Se acercó a ella despacio, acariciándose bajo su ropa interior dejando entrever su glande mientras la miraba pasando la lengua por sus labios… < Tranquila, te ayudo y podrás disfrutarlo más>… Se sentó junto a ella acariciándose mientras su otra mano se entrelazaba con la de Lorena y un vehemente y agudo clamor salió de sus labios emergiendo toda la humedad posible de su interior. Lorena se puso en pie, se abrochó el abrigo, y en la puerta antes de marcharse se volvió a mirarle… < Ahora sí estoy tranquila>. Cerró la puerta y se fue.

Una semana más tarde encontró en su buzón “Donde siempre en dos horas”. Se repetía la misma historia, iba a desayunar con un amigo como en su primera vez, pero su prioridad era Lorena. Volvió a subir a casa, desayunó, se arregló y se puso en camino.

Abrió la puerta y el lavabo estaba vacío. De repente se abrió una de los pequeños apartados y vio a una despampanante Lorena con escote abrumador y falda ceñida hasta las rodillas.

– ¿Te apetece un aperitivo? – Su mirada insinuante, picante y atrevida provocaba una erección inmediata en Jaime.

– Dejemos el aperitivo… y vayamos a por la comida.

Ambos se fundieron en un beso intenso, lento, pero apasionado.
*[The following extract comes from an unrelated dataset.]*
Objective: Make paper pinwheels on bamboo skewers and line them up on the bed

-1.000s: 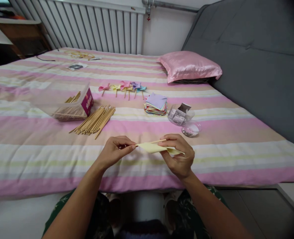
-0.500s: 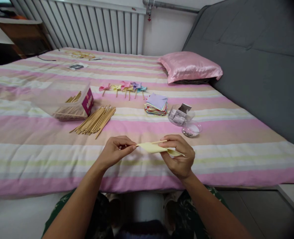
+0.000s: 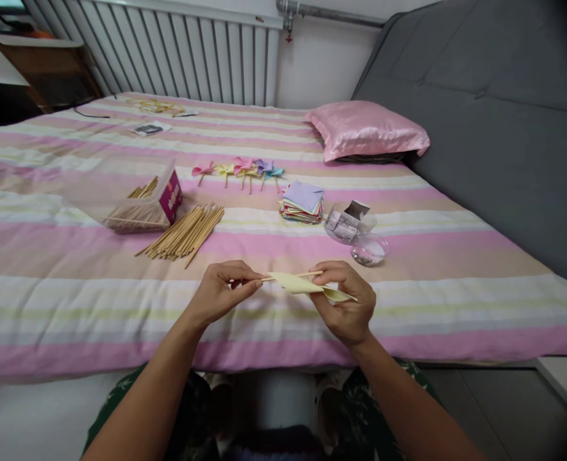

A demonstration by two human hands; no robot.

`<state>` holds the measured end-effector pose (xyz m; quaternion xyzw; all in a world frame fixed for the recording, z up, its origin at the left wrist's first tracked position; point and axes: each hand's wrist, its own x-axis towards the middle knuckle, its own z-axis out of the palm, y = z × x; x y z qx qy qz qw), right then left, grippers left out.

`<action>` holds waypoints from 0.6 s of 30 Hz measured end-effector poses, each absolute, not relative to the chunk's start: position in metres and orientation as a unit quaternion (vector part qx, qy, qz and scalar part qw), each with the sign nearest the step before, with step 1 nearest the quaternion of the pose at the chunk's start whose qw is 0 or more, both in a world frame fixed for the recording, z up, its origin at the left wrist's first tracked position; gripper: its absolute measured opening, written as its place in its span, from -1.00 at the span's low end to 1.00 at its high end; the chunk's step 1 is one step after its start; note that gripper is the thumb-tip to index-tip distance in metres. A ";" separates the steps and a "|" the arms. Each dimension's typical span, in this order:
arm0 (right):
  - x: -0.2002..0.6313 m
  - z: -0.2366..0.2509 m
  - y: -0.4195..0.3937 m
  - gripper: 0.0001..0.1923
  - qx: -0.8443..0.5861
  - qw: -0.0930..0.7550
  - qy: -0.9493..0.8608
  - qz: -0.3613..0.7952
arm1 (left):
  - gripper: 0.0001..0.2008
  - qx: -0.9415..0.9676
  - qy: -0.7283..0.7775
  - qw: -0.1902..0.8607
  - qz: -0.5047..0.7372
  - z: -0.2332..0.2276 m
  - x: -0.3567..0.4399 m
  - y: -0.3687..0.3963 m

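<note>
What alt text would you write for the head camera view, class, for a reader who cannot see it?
Two bare hands hold a folded pale yellow paper and a thin wooden stick above a striped bed: left hand pinching the stick's end, right hand gripping the paper. Beyond lie loose sticks, coloured paper squares and finished pinwheels.

A folded pale-yellow paper piece [image 3: 298, 283] is held roughly level just above the striped bedspread. A thin wooden stick [image 3: 290, 276] is laid along its upper edge, touching it.
</note>
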<state>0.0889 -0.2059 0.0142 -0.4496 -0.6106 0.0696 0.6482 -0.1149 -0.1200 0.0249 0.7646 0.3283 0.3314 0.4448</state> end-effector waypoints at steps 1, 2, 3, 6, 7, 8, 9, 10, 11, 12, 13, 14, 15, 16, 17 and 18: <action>0.088 0.014 -0.206 -0.79 -0.449 0.655 -0.602 0.080 | -0.88 0.764 0.330 0.443 0.332 0.025 -0.115 -0.120; 0.087 0.014 -0.206 -0.77 -0.447 0.663 -0.594 0.089 | -0.88 0.765 0.332 0.441 0.333 0.025 -0.115 -0.120; 0.087 0.014 -0.206 -0.75 -0.446 0.669 -0.587 0.093 | -0.88 0.765 0.334 0.438 0.333 0.026 -0.115 -0.120; 0.085 0.014 -0.206 -0.70 -0.456 0.674 -0.575 0.081 | -0.85 0.768 0.336 0.436 0.327 0.027 -0.115 -0.121; 0.085 0.014 -0.206 -0.69 -0.468 0.670 -0.572 0.072 | -0.83 0.768 0.336 0.437 0.326 0.028 -0.115 -0.122; 0.085 0.014 -0.206 -0.69 -0.481 0.663 -0.570 0.064 | -0.83 0.767 0.337 0.438 0.324 0.028 -0.115 -0.122; 0.086 0.013 -0.206 -0.69 -0.494 0.655 -0.569 0.059 | -0.82 0.766 0.339 0.440 0.323 0.028 -0.114 -0.122; 0.086 0.012 -0.206 -0.70 -0.505 0.647 -0.569 0.057 | -0.82 0.765 0.341 0.441 0.323 0.028 -0.114 -0.122; 0.087 0.011 -0.206 -0.71 -0.513 0.641 -0.569 0.057 | -0.82 0.763 0.343 0.442 0.323 0.028 -0.114 -0.122; 0.088 0.010 -0.205 -0.73 -0.518 0.636 -0.570 0.060 | -0.82 0.762 0.345 0.442 0.324 0.028 -0.114 -0.122; 0.088 0.009 -0.205 -0.74 -0.521 0.632 -0.571 0.064 | -0.82 0.761 0.346 0.443 0.324 0.028 -0.114 -0.122; 0.089 0.009 -0.205 -0.75 -0.523 0.628 -0.572 0.068 | -0.82 0.759 0.348 0.443 0.325 0.028 -0.114 -0.121; 0.090 0.009 -0.204 -0.77 -0.525 0.624 -0.574 0.072 | -0.82 0.759 0.349 0.443 0.327 0.028 -0.114 -0.121; 0.090 0.009 -0.204 -0.78 -0.526 0.621 -0.576 0.074 | -0.82 0.758 0.350 0.442 0.327 0.028 -0.114 -0.121; 0.090 0.009 -0.204 -0.79 -0.527 0.619 -0.578 0.075 | -0.83 0.758 0.351 0.441 0.328 0.028 -0.114 -0.121; 0.090 0.010 -0.204 -0.79 -0.527 0.617 -0.579 0.074 | -0.83 0.758 0.351 0.440 0.329 0.028 -0.114 -0.121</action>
Jaime comenzó a recorrer sus caderas deslizando su falda mientras los pezones erectos de Lorena escapaban de su camiseta buscando su lengua. Se subió sobre él, abrazó sus caderas e introdujo su sexo en ella, sin dilatarse apenas, sintiendo su glande latir dentro de ella. En apenas un par de embestidas Jaime estalló y Lorena le susurró al oído… < No pondré en peligro el sexo contigo, olvidémoslo todo y sigamos disfrutándolo…>

Hicieron el amor durante horas, practicaron sexo y se saciaron en su estación. Quizá el sexo no era la mejor respuesta, pero sí la que necesitaban ellos.